[Dataset records — start]
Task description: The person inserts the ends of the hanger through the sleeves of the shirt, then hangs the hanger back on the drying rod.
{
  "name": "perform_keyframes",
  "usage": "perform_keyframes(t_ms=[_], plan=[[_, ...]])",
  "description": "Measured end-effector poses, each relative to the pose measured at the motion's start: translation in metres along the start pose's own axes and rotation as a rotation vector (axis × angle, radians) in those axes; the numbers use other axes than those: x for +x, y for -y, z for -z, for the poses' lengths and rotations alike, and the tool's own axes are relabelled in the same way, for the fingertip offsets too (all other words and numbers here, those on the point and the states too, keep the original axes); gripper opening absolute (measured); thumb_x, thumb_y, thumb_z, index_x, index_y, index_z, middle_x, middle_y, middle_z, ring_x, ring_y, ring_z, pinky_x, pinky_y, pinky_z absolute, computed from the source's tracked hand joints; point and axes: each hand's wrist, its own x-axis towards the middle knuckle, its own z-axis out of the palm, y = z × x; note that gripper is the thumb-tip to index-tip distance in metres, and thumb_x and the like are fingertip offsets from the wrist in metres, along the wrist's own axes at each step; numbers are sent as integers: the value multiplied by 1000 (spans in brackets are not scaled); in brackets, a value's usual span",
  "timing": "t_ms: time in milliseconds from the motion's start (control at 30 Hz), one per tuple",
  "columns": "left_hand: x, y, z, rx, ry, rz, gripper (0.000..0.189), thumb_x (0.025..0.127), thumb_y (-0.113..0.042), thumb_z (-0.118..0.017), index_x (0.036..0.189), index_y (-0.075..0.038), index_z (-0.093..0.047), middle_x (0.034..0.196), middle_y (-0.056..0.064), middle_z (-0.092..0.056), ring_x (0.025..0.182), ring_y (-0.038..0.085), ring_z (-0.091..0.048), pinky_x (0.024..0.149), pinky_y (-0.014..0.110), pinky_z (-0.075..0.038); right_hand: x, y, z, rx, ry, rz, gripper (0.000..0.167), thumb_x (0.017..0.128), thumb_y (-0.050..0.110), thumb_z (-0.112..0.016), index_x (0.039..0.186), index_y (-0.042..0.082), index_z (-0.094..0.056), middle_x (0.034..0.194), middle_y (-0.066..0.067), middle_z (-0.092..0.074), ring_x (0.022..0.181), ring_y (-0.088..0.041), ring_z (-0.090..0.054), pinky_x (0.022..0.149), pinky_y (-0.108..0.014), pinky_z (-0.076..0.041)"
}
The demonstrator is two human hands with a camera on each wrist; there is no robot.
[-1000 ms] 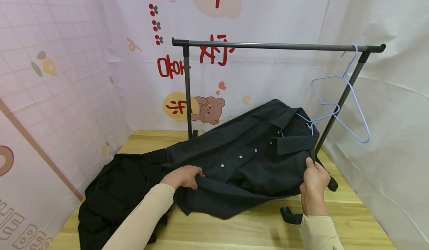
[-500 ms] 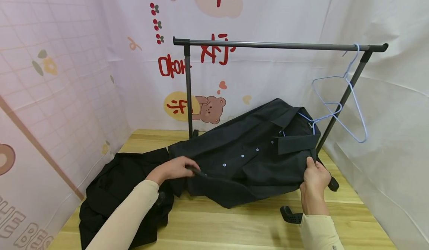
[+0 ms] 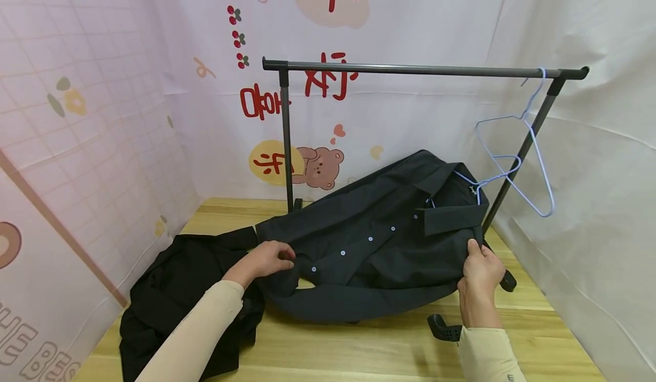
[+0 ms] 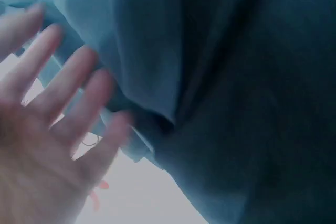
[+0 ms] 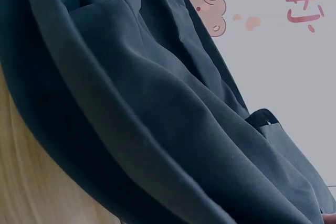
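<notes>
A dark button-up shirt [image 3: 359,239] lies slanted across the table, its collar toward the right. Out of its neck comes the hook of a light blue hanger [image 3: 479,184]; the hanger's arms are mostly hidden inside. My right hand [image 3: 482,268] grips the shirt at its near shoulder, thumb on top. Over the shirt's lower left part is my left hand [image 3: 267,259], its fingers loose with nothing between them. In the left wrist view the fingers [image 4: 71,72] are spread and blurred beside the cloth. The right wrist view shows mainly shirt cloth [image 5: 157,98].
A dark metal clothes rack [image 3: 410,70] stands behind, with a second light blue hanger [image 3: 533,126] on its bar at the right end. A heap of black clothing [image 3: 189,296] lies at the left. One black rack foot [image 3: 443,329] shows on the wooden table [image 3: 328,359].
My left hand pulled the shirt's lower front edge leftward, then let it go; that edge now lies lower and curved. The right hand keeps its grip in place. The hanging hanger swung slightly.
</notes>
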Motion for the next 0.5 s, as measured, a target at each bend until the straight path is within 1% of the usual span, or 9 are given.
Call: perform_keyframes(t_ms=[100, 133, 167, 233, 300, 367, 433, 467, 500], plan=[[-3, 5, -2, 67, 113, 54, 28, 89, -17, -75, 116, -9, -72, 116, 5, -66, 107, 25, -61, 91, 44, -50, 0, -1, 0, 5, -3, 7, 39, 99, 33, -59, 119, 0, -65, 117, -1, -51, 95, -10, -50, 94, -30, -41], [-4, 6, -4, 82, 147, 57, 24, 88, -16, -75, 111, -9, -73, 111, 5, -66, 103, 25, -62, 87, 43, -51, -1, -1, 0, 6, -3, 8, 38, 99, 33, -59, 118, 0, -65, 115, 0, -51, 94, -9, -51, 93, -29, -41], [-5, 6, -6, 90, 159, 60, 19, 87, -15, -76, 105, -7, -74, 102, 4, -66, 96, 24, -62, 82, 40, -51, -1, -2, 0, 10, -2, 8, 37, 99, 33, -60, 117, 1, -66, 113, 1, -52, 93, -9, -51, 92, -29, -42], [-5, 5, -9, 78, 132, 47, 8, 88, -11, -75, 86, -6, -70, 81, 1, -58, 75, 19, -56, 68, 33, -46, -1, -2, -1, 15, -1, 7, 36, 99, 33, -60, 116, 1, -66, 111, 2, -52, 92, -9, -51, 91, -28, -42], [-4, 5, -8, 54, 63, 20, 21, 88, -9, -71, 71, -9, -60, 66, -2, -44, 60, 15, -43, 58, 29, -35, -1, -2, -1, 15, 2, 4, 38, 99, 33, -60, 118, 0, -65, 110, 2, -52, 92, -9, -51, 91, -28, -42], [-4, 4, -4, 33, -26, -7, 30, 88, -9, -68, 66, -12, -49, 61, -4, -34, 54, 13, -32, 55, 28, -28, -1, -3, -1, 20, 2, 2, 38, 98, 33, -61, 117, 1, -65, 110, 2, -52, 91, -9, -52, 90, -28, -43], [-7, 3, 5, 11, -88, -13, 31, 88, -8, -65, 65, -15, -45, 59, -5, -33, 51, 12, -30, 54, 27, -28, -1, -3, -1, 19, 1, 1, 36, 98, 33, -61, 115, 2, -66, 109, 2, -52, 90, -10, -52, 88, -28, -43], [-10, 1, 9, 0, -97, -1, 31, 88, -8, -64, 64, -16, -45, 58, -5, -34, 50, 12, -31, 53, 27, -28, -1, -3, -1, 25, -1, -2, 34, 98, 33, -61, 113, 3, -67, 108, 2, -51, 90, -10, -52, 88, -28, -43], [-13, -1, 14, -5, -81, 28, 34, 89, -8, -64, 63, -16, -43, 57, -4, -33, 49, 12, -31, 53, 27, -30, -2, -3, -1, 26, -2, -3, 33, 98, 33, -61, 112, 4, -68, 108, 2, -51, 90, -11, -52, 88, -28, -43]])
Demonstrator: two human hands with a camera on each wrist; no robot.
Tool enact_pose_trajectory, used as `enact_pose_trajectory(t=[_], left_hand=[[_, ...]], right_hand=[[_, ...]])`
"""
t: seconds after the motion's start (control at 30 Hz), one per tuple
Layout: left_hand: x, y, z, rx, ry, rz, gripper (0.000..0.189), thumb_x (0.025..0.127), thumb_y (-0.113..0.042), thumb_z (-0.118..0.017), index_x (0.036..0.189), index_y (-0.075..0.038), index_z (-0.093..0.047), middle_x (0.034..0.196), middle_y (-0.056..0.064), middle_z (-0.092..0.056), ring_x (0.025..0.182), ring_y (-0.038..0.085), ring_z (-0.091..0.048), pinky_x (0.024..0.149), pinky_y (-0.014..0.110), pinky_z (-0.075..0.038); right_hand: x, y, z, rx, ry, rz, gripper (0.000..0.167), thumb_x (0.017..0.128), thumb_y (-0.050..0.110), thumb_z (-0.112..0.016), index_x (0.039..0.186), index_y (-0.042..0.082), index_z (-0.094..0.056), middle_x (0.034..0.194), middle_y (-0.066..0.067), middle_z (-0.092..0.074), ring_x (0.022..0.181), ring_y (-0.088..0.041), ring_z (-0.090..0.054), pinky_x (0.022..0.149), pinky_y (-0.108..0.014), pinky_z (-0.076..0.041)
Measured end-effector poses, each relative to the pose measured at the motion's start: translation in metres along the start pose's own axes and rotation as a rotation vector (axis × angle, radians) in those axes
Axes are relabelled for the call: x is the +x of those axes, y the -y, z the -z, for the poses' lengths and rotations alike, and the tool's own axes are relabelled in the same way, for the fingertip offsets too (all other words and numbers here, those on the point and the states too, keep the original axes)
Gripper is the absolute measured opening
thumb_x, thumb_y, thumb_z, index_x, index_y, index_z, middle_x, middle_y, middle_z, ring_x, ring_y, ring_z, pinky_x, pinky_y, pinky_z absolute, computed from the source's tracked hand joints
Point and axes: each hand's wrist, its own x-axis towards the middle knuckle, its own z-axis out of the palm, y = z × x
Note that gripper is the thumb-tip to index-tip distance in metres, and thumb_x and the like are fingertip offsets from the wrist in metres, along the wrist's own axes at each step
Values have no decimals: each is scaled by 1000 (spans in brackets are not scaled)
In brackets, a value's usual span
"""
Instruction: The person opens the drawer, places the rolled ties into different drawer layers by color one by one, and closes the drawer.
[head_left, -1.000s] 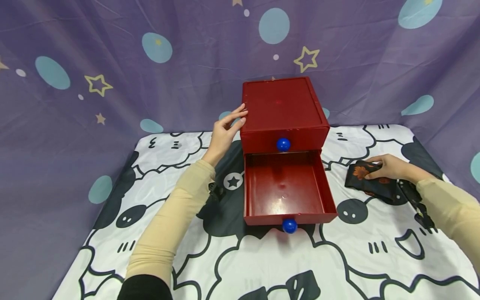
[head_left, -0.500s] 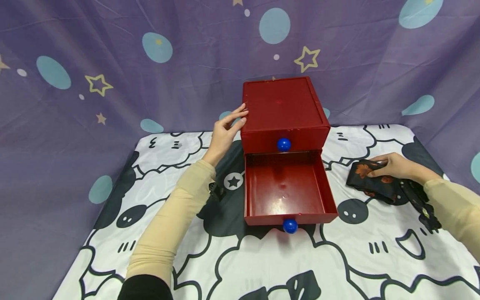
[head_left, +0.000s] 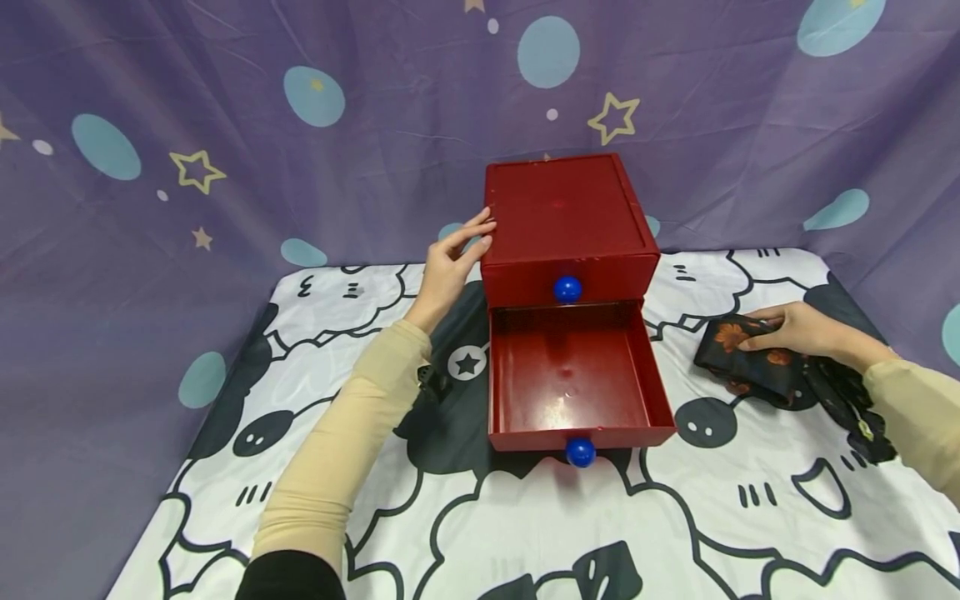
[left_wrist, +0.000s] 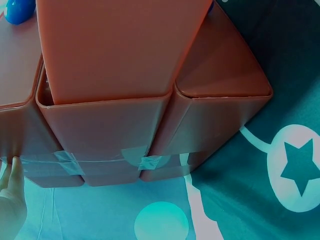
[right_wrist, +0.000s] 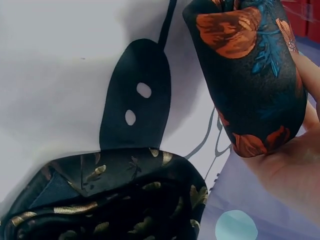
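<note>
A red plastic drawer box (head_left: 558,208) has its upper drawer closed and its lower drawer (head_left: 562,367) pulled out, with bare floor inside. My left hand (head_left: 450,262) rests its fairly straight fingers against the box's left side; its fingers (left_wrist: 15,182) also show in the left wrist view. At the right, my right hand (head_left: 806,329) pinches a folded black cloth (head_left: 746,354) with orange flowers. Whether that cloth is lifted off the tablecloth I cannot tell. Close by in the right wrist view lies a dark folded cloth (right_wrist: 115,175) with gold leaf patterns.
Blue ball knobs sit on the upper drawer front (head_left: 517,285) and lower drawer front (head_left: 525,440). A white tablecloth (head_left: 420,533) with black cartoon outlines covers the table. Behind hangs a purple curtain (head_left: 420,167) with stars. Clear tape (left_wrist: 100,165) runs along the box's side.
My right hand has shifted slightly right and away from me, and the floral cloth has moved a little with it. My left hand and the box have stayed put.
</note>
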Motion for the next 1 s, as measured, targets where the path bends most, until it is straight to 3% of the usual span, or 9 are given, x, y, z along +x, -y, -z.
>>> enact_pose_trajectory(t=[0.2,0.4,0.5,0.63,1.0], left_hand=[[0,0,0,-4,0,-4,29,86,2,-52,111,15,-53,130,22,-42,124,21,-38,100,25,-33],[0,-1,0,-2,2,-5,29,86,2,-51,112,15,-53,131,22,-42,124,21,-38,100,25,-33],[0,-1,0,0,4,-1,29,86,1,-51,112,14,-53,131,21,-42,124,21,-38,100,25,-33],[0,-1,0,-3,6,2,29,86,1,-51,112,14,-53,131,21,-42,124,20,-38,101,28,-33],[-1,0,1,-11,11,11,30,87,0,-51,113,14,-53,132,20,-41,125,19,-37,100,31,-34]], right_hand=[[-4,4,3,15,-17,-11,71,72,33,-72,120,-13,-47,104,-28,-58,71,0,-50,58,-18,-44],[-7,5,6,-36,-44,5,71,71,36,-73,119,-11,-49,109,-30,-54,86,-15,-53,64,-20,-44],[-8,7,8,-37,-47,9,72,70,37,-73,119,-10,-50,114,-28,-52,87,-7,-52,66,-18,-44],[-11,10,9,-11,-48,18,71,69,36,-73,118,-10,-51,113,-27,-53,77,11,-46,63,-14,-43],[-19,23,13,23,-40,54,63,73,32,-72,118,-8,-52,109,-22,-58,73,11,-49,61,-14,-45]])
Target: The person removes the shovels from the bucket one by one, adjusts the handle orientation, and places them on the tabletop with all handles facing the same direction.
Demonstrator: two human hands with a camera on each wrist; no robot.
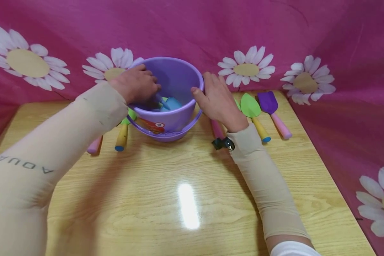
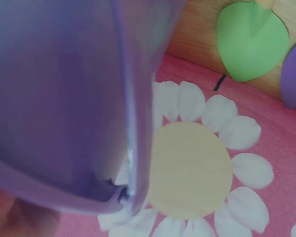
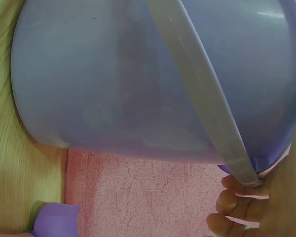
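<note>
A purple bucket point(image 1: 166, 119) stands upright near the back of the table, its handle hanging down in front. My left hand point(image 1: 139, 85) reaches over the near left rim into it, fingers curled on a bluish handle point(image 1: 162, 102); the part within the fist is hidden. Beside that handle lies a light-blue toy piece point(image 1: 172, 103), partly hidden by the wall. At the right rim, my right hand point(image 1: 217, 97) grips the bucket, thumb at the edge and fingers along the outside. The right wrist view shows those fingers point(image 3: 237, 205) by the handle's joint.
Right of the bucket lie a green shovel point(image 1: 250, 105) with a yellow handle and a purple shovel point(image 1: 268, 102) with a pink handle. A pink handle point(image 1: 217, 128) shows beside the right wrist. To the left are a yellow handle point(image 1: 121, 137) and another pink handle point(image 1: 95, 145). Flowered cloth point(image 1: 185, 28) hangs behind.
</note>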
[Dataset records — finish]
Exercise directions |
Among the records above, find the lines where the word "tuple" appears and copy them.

Expected answer |
  "timing": "t_ms: time in milliseconds from the motion's start (control at 30 Hz), one per tuple",
t: seconds after the motion's start (control at 30 Hz), one per tuple

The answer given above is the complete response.